In der Nacht … Eine große, wichtige Firma begrüßt neu angestellte Mitarbeiter. Auf einem Platz stehen die Altmanager und um sie herum versammeln sich die Neuen, zu denen ich gehöre. Ein Mitglied der Geschäftsführung – F.H., der Bruder meines alten Freundes U. – teilt jedem Neuen einen Altmanager als Chef und Mentor zu. Dazu hält er ein Bündel Dokumente in der Hand. Auf der Vorderseite stehen die Namen der Altmanager und auf der Rückseite die der diesen zugeteilten Neulingen. Zu jeder Verkupplung spricht F.H. ein paar Sätze, um seine Entscheidung zu begründen.

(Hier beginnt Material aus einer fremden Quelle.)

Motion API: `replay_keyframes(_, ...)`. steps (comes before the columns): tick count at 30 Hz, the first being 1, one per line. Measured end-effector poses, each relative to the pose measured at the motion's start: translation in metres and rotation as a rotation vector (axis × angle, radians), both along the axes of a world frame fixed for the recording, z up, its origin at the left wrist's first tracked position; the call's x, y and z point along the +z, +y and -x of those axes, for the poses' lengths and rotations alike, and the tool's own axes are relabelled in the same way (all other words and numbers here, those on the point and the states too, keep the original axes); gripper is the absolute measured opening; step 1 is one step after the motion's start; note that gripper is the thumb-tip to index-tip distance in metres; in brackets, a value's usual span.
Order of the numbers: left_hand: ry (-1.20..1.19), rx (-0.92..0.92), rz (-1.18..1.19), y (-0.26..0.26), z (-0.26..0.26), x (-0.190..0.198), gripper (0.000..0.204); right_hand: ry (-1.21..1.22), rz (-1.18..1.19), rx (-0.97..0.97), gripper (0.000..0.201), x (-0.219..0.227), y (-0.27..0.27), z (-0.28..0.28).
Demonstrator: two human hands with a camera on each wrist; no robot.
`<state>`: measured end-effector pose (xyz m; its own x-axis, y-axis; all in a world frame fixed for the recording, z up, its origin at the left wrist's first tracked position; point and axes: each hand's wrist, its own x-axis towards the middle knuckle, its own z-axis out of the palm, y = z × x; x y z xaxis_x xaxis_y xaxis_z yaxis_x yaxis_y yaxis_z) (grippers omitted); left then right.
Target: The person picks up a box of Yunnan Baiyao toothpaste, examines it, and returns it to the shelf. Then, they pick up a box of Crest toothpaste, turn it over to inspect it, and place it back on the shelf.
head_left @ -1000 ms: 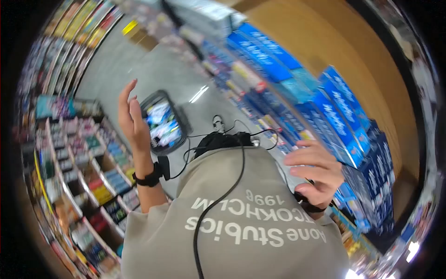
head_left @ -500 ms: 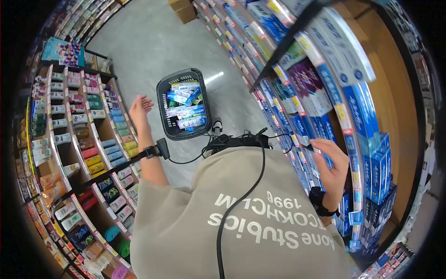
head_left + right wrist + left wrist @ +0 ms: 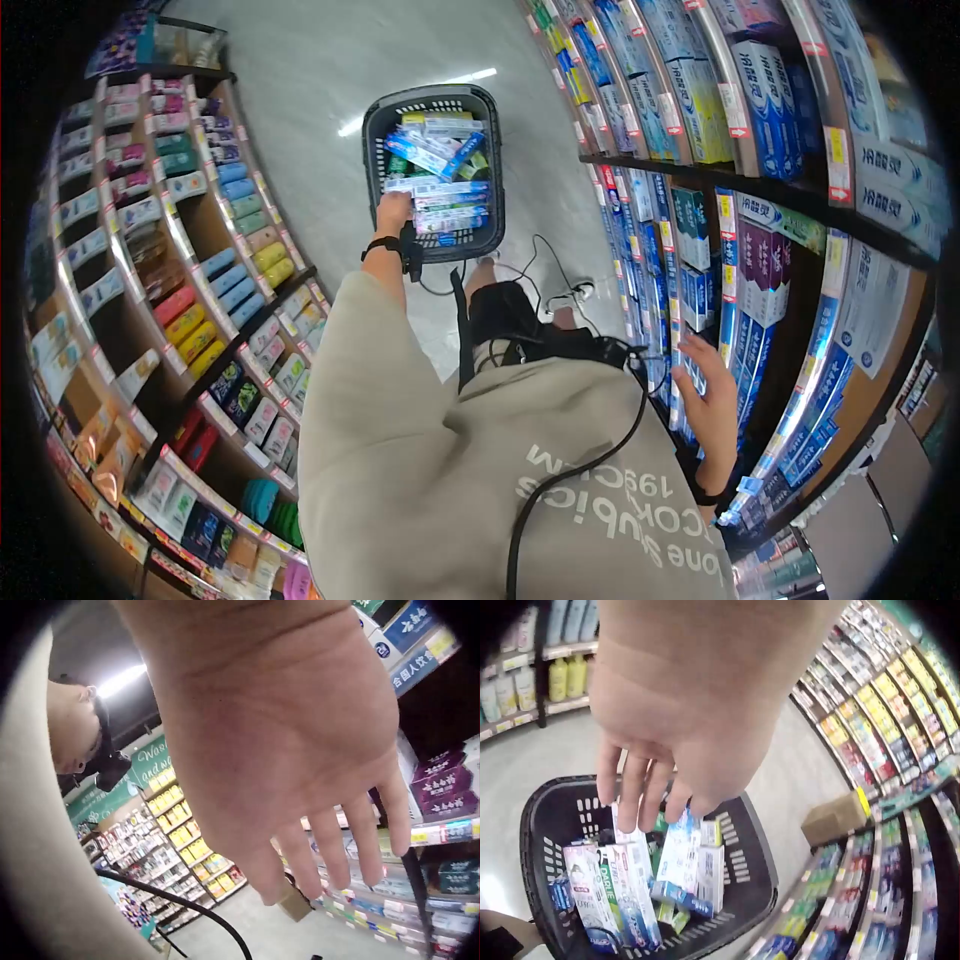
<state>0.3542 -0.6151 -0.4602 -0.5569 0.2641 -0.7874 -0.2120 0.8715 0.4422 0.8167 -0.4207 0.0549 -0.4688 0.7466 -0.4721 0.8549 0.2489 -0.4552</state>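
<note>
A dark shopping basket [image 3: 377,118] stands on the floor with several toothpaste boxes [image 3: 450,195] lying in it. Over its left side reaches my left hand [image 3: 393,212]. The left wrist view shows that hand [image 3: 682,727] with loose, slightly bent fingers hanging above the toothpaste boxes [image 3: 634,892], nothing in its grasp. My right hand [image 3: 710,400] hovers beside the shelf on the right. In the right wrist view its fingers [image 3: 328,851] are straight and spread, and the palm [image 3: 277,735] is bare.
Toothpaste boxes fill the right shelf [image 3: 760,185], with dark purple boxes [image 3: 446,784] among them. Bottles and packs stand on the left shelf [image 3: 185,330]. A cardboard box [image 3: 832,819] sits on the floor farther along. A black cable [image 3: 560,460] runs down the shirt.
My left hand has moved forward and down to the basket. The basket appears nearer the middle of the head view. The right hand stays beside the right shelf, fingers loose.
</note>
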Motion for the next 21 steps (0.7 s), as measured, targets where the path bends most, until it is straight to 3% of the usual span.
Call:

Mich hat er einem glatzköpfigen, recht mürrischem Mentor zugeteilt, einem Schweizer, der meinen Lebenslauf skeptisch betrachtet:
„Haben Sie nicht geführt?“, knurrt er.
„Wie geführt?“, frage ich.
„Im Militär!“, antwortet er.
„Nein“, gestehe ich kleinlaut.
Dann geht’s ins neue Büro. Es ist klein und schäbig und passt überhaupt nicht zu einem Großunternehmen. Ich betrete es festen Willens, mich in meinem neuen Job zu bewähren, trage aber leider einen biederen Pulli, was mich stört. Sofort bemerke ich, dass im Büro kein Platz für mich ist. Einzig ein rundes Stehtischchen, vor dem anstatt eines Barhockers ein viel zu niedriger Sitzklotz steht, ist noch frei. Eine Chefin tritt aus einem Nebenzimmer und fordert ein paar andere, junge Mitarbeiter, welche sich um einen Tisch drängen, dazu auf, für mich Platz zu machen.